This new film is less about the mythology of the Bauhaus and more about its significance for contemporary design, architecture, and urban planning. All the same, a documentary of this kind still needs to do justice to and not stint on the historical context. Even given the limited time available, the problematic view of women at the Bauhaus, for instance, deserves more than just these few short sentences: “The Bauhaus masters, Gropius included, pushed the majority of female students towards the weaving workshop. Marianne Brandt was the only one who managed to get a place in the [Moholy-Nagy-led] metal shop, where she produced wonderful work.” Not only are these simplistic comments far from the whole story – women also managed to gain places in other workshops – they are also plain wrong. Brandt may be the school’s best-known female metalwork student, but she was by no means the only one.

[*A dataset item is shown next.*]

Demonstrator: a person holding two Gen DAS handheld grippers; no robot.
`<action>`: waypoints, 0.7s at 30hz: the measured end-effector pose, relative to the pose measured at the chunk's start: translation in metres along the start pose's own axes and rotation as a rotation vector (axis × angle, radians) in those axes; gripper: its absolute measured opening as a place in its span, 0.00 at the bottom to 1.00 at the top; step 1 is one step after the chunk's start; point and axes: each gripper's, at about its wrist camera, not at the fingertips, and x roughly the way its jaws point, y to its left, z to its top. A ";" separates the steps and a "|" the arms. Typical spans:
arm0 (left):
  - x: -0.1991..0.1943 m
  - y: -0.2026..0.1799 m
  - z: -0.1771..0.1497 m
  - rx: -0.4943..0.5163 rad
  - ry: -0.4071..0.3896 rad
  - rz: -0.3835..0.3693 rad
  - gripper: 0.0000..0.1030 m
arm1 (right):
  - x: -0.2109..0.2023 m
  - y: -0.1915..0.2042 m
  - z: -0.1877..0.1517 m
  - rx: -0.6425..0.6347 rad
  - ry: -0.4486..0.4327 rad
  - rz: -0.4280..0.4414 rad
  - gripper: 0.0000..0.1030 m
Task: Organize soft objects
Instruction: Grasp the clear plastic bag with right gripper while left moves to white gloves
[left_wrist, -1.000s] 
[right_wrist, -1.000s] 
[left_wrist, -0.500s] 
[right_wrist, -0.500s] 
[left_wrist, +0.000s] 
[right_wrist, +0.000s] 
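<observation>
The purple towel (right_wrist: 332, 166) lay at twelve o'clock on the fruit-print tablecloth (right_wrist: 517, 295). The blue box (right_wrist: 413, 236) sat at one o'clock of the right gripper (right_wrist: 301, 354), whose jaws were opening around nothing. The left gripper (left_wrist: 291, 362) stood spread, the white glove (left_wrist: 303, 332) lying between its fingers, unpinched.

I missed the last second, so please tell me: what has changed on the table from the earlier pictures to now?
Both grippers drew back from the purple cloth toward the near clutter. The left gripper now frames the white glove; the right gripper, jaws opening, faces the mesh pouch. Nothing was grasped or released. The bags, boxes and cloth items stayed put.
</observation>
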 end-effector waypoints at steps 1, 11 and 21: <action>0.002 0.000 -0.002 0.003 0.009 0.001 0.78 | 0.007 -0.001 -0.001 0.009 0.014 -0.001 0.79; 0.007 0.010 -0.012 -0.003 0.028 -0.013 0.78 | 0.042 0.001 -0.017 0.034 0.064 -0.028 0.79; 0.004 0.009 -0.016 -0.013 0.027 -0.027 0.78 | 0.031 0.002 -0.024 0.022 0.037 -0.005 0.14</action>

Also misleading, or at least open to misinterpretation, is the way the film cuts from historical images of the Gropius-planned estate of terraced housing in Törten, Dessau, to a commentary in which Stephen Kovats, who himself worked at the Bauhaus Dessau Foundation as a media expert from 1990 to 1999, is seen flicking through Ernst Neufert’s “Architects’ Data”. To the unschooled eye, it suggests a contemporaneity that has no basis in fact. Neufert may have been the senior civil engineer on the development, which was built between 1926 and 1928, but the first edition of his “Architects’ Data”, a book that, with its standardised depictions of human bodies and patterns of movement, deserves to be viewed with a distinctly critical eye, wasn’t published until 1936, three whole years after the Bauhaus had ceased to exist. Similarly, the film deems the circumstances of and political background to the school’s closure by the Nazi regime in 1933 worthy of little more than a voice-over comment: “The new director – Ludwig Mies van der Rohe – was very well renowned and politically neutral.”
Nor is it apparent to the viewer why the film makes great play of the Black Mountain College as a US counterpart to the Bauhaus, yet doesn’t once mention the HfG Ulm. The overlap in personnel alone, with various former Bauhaus students and teachers on the faculty, not to mention HfG Ulm’s critical examination of the earlier institution, would have been worthy of exploration.
In the film’s defence, you could argue that the point is less to critically examine the Bauhaus’s place in history and more to trace how it still resonates today. It’s certainly true that the film’s strengths lie in its attempts to offer a contemporary reading of Bauhaus ideas, to report on the shaping of the future, as the film’s title has it. Torsten Blume, currently a Bauhaus Dessau research associate, thus illustrates with great clarity how the grounding in colour, form, material, and space provided by the school’s preliminary courses are still relevant today, especially to current generations of students. Another positive contribution is computer scientist, choreographer, and dancer Christian Loclair’s interpretations of the subject via mathematics and dance. Not only does his exploration of a home on the aforementioned Törten estate via dance immediately convey its practicality, the body and space measures mapped on top of the film image also emphasise the spatial constraints associated with such industrialised construction.
A significant chunk of the film is spent looking at the work of Urban Think Tank, an interdisciplinary design practice founded in Caracas, Venezuela, in 1998. The practice specialises in offering new hope to slum-dwellers in South American urban centres by developing infrastructure that is carefully incorporated into the existing fabric, such as small local community centres as well as elevators or cable cars that provide a link to and from the rest of the city – a concept that eschews demolition, displacement, and standardisation in favour of mutual dialogue and respect.
It’s this section that serves up one of the film’s more surprising moments: a short performance by the Colombian rapper Reymund. Recorded by a main road in the middle of a Medellín slum, it sums up – almost incidentally – the interdisciplinary idea of the Bauhaus in a single sentence: “I’m still singing and taking my time, because rap is gonna give us the space back.”
Space, time, language – you could hardly wish for a better summary of the process of design – of the shaping of the future. For that alone, the film deserves kudos.